### Task details
Reproduce exactly, and only, the lines below from the one containing "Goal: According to" through the one containing "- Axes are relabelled".

=== Source records ===

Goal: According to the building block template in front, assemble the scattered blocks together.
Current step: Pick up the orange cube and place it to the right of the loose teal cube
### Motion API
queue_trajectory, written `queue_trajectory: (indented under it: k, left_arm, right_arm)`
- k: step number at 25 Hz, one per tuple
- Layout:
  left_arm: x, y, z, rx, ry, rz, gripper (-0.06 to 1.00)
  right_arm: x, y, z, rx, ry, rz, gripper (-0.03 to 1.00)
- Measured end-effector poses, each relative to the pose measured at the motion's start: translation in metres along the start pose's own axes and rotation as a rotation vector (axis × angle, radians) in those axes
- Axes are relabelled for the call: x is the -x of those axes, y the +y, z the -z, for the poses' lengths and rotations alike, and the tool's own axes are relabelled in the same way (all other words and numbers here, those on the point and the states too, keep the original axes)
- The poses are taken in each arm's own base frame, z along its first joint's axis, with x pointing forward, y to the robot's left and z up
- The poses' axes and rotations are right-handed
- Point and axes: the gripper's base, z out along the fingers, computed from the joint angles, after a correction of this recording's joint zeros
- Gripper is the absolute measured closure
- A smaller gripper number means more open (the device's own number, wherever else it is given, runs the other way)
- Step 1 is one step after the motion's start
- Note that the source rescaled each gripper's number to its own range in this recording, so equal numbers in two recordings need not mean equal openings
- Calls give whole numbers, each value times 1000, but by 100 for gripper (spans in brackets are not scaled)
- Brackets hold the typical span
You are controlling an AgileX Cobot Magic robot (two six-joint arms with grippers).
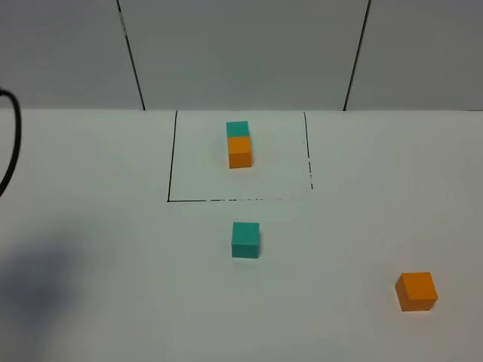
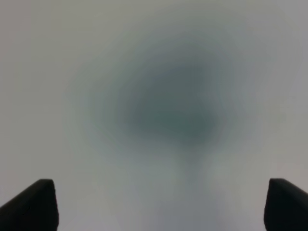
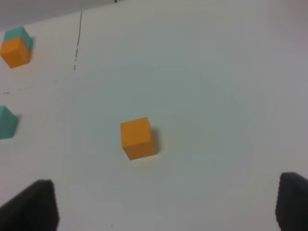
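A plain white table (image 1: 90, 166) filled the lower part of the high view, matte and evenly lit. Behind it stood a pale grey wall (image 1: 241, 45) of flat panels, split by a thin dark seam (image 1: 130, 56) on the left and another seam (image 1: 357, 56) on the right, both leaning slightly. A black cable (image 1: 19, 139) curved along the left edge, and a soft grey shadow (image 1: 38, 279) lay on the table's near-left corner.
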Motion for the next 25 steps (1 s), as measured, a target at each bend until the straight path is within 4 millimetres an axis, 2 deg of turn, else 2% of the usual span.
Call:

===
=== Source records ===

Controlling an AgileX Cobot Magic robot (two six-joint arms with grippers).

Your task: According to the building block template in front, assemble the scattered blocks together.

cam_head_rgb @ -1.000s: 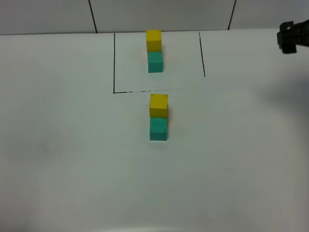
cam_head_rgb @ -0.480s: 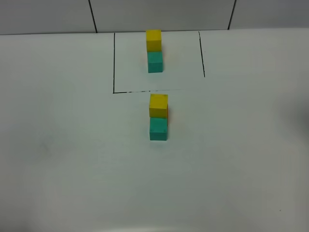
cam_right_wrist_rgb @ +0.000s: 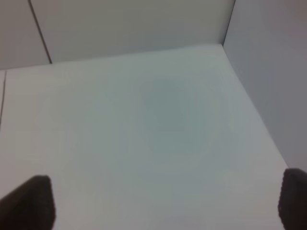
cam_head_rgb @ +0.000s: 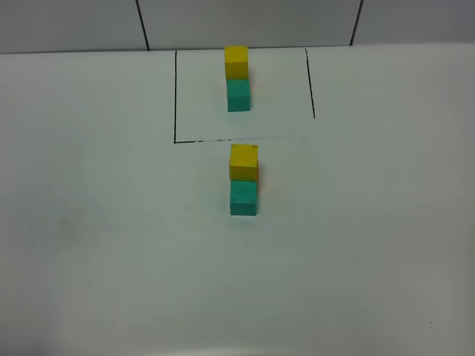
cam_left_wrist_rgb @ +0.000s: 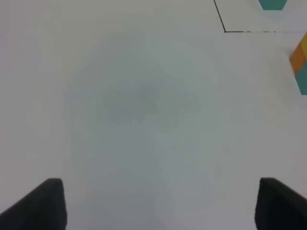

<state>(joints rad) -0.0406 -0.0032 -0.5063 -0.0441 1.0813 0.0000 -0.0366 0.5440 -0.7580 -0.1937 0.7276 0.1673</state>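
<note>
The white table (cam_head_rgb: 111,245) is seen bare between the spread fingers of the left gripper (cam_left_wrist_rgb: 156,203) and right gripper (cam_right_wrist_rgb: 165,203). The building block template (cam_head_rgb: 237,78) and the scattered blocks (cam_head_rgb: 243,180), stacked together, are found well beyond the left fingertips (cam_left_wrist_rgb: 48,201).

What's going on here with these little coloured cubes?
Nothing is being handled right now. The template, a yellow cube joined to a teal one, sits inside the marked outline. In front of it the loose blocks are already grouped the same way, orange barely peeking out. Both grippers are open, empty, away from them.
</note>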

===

### Task response
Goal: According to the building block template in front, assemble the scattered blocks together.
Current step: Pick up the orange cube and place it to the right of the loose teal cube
### Motion API
queue_trajectory, written `queue_trajectory: (indented under it: k, left_arm, right_arm)`
- k: step number at 25 Hz, one per tuple
- Layout:
  left_arm: x, y, z, rx, ry, rz, gripper (-0.06 to 1.00)
  right_arm: x, y, z, rx, ry, rz, gripper (-0.03 to 1.00)
- Measured end-effector poses, each relative to the pose measured at the motion's start: translation in metres along the start pose's own axes and rotation as a rotation vector (axis × angle, radians) in those axes
- Axes are relabelled for the call: x is the -x of those axes, y the +y, z the -z, for the poses' lengths and rotations alike, and the tool's own axes are relabelled in the same way (all other words and numbers here, those on the point and the states too, keep the original axes)

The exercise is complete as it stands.